Öyle kaçmakla olmaz ki. Bir iki sakinleştirici söz söylemek lazımdı halka. Yazık, yazık. Genç olan alışveriş merkezinde inecekmiş. Son durakta. Daha bir saati var en iyi ihtimalle. Başka bir alışveriş merkezinde çalışan bir arkadaşı ayarlamış işi. Gitmiş bakmış, ortam iyiymiş, çalışanlar da hep genç insanlarmış. Hem boş boş gezmektense… Sıkılıyor insan. Alışveriş merkezi. Adam nereye gidiyordu? Kızılay'a. Kızının dersanesine, taksidi yatıracak. Kızı sekizinci sınıfta. O kadar oldu mu? Oldu tabi. Eee, Mustafa'nın kardeşi de büyümüş işte. Üniversitede olması lazım, geçen sene sınava girecekti.
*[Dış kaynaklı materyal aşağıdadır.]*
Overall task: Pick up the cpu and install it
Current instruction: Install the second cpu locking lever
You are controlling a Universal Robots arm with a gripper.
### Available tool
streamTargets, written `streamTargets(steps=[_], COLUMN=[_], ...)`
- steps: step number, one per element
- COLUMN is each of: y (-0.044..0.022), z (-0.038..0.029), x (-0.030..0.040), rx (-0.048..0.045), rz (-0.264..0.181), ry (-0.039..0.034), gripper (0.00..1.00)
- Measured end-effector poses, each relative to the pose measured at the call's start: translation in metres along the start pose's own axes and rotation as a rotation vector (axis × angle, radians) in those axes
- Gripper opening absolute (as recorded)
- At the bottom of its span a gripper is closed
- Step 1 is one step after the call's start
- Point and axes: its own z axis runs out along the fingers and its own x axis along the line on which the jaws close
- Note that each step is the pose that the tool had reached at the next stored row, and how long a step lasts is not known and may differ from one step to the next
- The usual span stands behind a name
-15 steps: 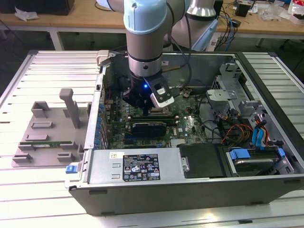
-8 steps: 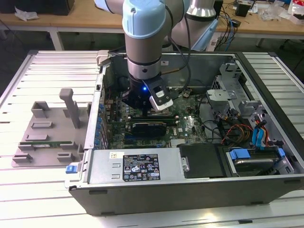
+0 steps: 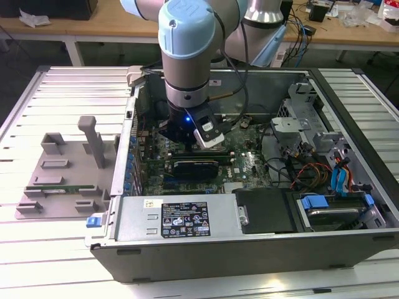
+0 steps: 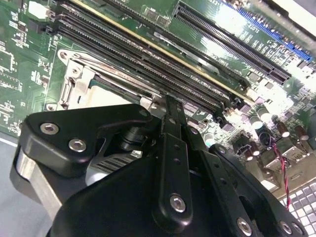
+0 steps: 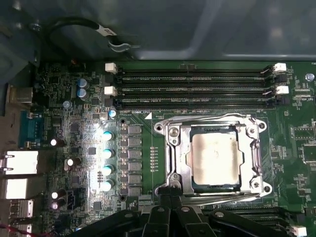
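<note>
The cpu [image 5: 216, 159] already sits in its socket [image 5: 173, 148] on the motherboard [image 5: 59, 123]. The gripper [image 5: 170, 202] hangs just beside it; I cannot tell whether it is open. The install step looks largely done, so backing away calls for a straight lift.

Matt brushed-metal cpu [image 5: 216, 159], shiny steel socket frame [image 5: 174, 148], matt black pincer [image 4: 173, 143]

A slatted metal table [image 3: 56, 93] stands before cluttered wooden benches [image 3: 112, 28] behind.
</note>
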Motion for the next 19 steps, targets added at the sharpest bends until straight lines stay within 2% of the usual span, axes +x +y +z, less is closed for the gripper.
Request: streamTargets(steps=[4, 5, 7, 8, 9, 10, 12, 14, 15, 16, 17, 18, 19], y=[-0.0005, -0.0001, -0.0004, -0.0004, 0.0, 0.001, 0.0024, 0.0052, 0.0061, 0.0062, 0.0064, 0.0085, 0.0102], z=[0.0027, 0.004, 0.0035, 0.0032, 0.0, -0.0069, -0.016, -0.0353, -0.0413, -0.0417, -0.0418, -0.041, -0.04], x=[0.0021, 0.0024, 0.0028, 0.0029, 0.0027, 0.0025, 0.0021, 0.0013, 0.001, 0.0009, 0.001, -0.0039, -0.0121], rx=[-0.0062, -0.0175, -0.0236, -0.0236, -0.0236, -0.0235, -0.0233, -0.0214, -0.0197, -0.0182, -0.0126, -0.0079, -0.0072], rz=[0.0, 0.001, 0.001, 0.001, 0.001, 0.001, 0.001, 0.001, 0.001, 0.001, 0.001, 0.001, 0.001], ry=[0.0004, -0.0008, -0.0006, 0.0002, 0.0001, 0.0002, 0.0003, 0.0001, 0.0001, 0.0, 0.0, 0.0001, 0.0023], gripper=[0.11, 0.11, 0.11, 0.11, 0.11, 0.11, 0.11, 0.11, 0.11, 0.11, 0.11, 0.11, 0.11])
Mustafa'yı da dün uğurlamıştık sanki, dört yıl oldu neredeyse. Ama oralarda duramaz Mustafa, sevmiyor İzmir'i. Buraya dönecekmiş, iş bulacakmış, ev tutacakmış. Yaşlı adam Antalya'da oturmuş on beş sene. Antalya da çok sıcaktır ya, yaşanmaz orada. Antalya'nın sıcağından değil de, insanı iyi değildi. Tanıdık yok ki hiç. Burası öyle mi? Yolda kaç kişiyle selamlaşır insan. Eskiden daha iyiydi tabi, gecekondu zamanlarında. Herkes birbirini tanırdı birbirinin yardımına koşardı. Şimdi apartmanda kaç kişiyi tanıyor insan? Gerçi sizinki öyle değil. Evet, değil, sekiz daire var tanıdık hepsi, bi siz yoksunuz. Ne çabuk geçiyor zaman.

- Hüseyin abiyi özledim ben, napıyor ki? Okey oynamayı özledim Hüseyin abiyle. Batak da oynardık.
- Hep yenilirdi ama yine de devam ederdi oynamaya. Hiç bırakmazdı. Ama hayat böyle, bazen kaybedersin.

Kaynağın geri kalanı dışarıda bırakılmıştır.